WE are the ones saying the genders are different. HE says we're fools for daring to say the genders are different and calls that a "stereotype".


----------



## IcemanKilmer (Feb 20, 2011)

WintersTale said:


> By your own suggestion, 97% of the forum disagree with you.
> 
> So should they block you, and you talk to the other 3%? That's like 30 or so people, ya know...?


97% of people disagree with me? I don't think so, bud. That's a bit high.


----------



## DeeperUnderstanding (May 19, 2007)

IcemanKilmer said:


> 97% of people disagree with me? I don't think so, bud. That's a bit high.


You believe in TFL.

I'd say that 97% of the forum, maybe even higher, disagree with those concepts.


----------



## Alek (Jun 11, 2011)

What's TFL?


----------



## DeeperUnderstanding (May 19, 2007)

Alek said:


> What's TFL?


True Forced Loneliness.

Or Total F'ing Loonies. Amounts to the same thing.


----------



## IcemanKilmer (Feb 20, 2011)

WintersTale said:


> You believe in TFL.
> 
> I'd say that 97% of the forum, maybe even higher, disagree with those concepts.

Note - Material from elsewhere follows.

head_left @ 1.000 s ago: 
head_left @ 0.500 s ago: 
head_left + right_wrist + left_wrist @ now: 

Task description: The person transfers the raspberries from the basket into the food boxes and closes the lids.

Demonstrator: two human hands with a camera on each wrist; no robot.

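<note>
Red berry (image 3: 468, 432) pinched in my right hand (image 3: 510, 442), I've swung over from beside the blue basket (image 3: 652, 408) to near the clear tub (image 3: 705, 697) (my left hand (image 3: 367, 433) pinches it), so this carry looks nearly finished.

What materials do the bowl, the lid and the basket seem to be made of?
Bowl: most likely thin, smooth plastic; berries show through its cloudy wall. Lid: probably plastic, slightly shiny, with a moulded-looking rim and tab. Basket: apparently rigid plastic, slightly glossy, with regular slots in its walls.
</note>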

Lol, 97%? That's ridiculous. You're telling me only 3% of the world thinks women have it easier than men in the dating world?

Btw, I believe in about half of what TFL says. They can be over the top and i don't agree with any of those guys when they say they hate women. That's what people don't get. I don't hate women. Never have, never will.


----------



## DeeperUnderstanding (May 19, 2007)

IcemanKilmer said:


> Lol, 97%? That's ridiculous. You're telling me only 3% of the world thinks women have it easier than men in the dating world?
> 
> Btw, I believe in about half of what TFL says. They can be over the top and i don't agree with any of those guys when they say they hate women. That's what people don't get. I don't hate women. Never have, never will.


All of what they say is insane. Bill should be commited to a psychiatric ward. I wouldn't be surprised if he's the next Sodini.

And where did I say that only 3% believes that women don't have it easier? I didn't say that! Twisting my words again.

What I said is that 97% of the forum disagree with you guys on TFL. Alek is okay, because he didn't know what it was (I didn't know this, since you lumped all three of you guys in together.)


----------



## Alek (Jun 11, 2011)

I don't know what TFL is yet, I'll google it now based on what you gave me... But seeing the languaging that winterstale used "the next sodini" etc, I'm immediatelly assuming its not as evil as he claims.

Sodini-shaming (comparing people to sodini) is ussually used to bash anything that challenges gender roles and tries to tell men its ok to not have to spend their lives "manning up", that is working their butts off to please society and fit a tight male-role.

I don't know if its true in this case, but ussually if a person has to resort to "sodini-shaming" - they're not a reliable source. Its ussually similar to people comparing things to nazis and hitler and what not.


----------



## DeeperUnderstanding (May 19, 2007)

Alek said:


> I don't know what TFL is yet, I'll google it now based on what you gave me... But seeing the languaging that winterstale used "the next sodini" etc, I'm immediatelly assuming its not as evil as he claims.
> 
> Sodini-shaming is ussually used to bash anything that challenges gender roles and tries to tell men its ok to not have to spend their lives "manning up", that is working their butts off to please women.
> 
> I don't know if its true in this case, but ussually if a person has to resort to "sodini-shaming" - they're not a reliable source.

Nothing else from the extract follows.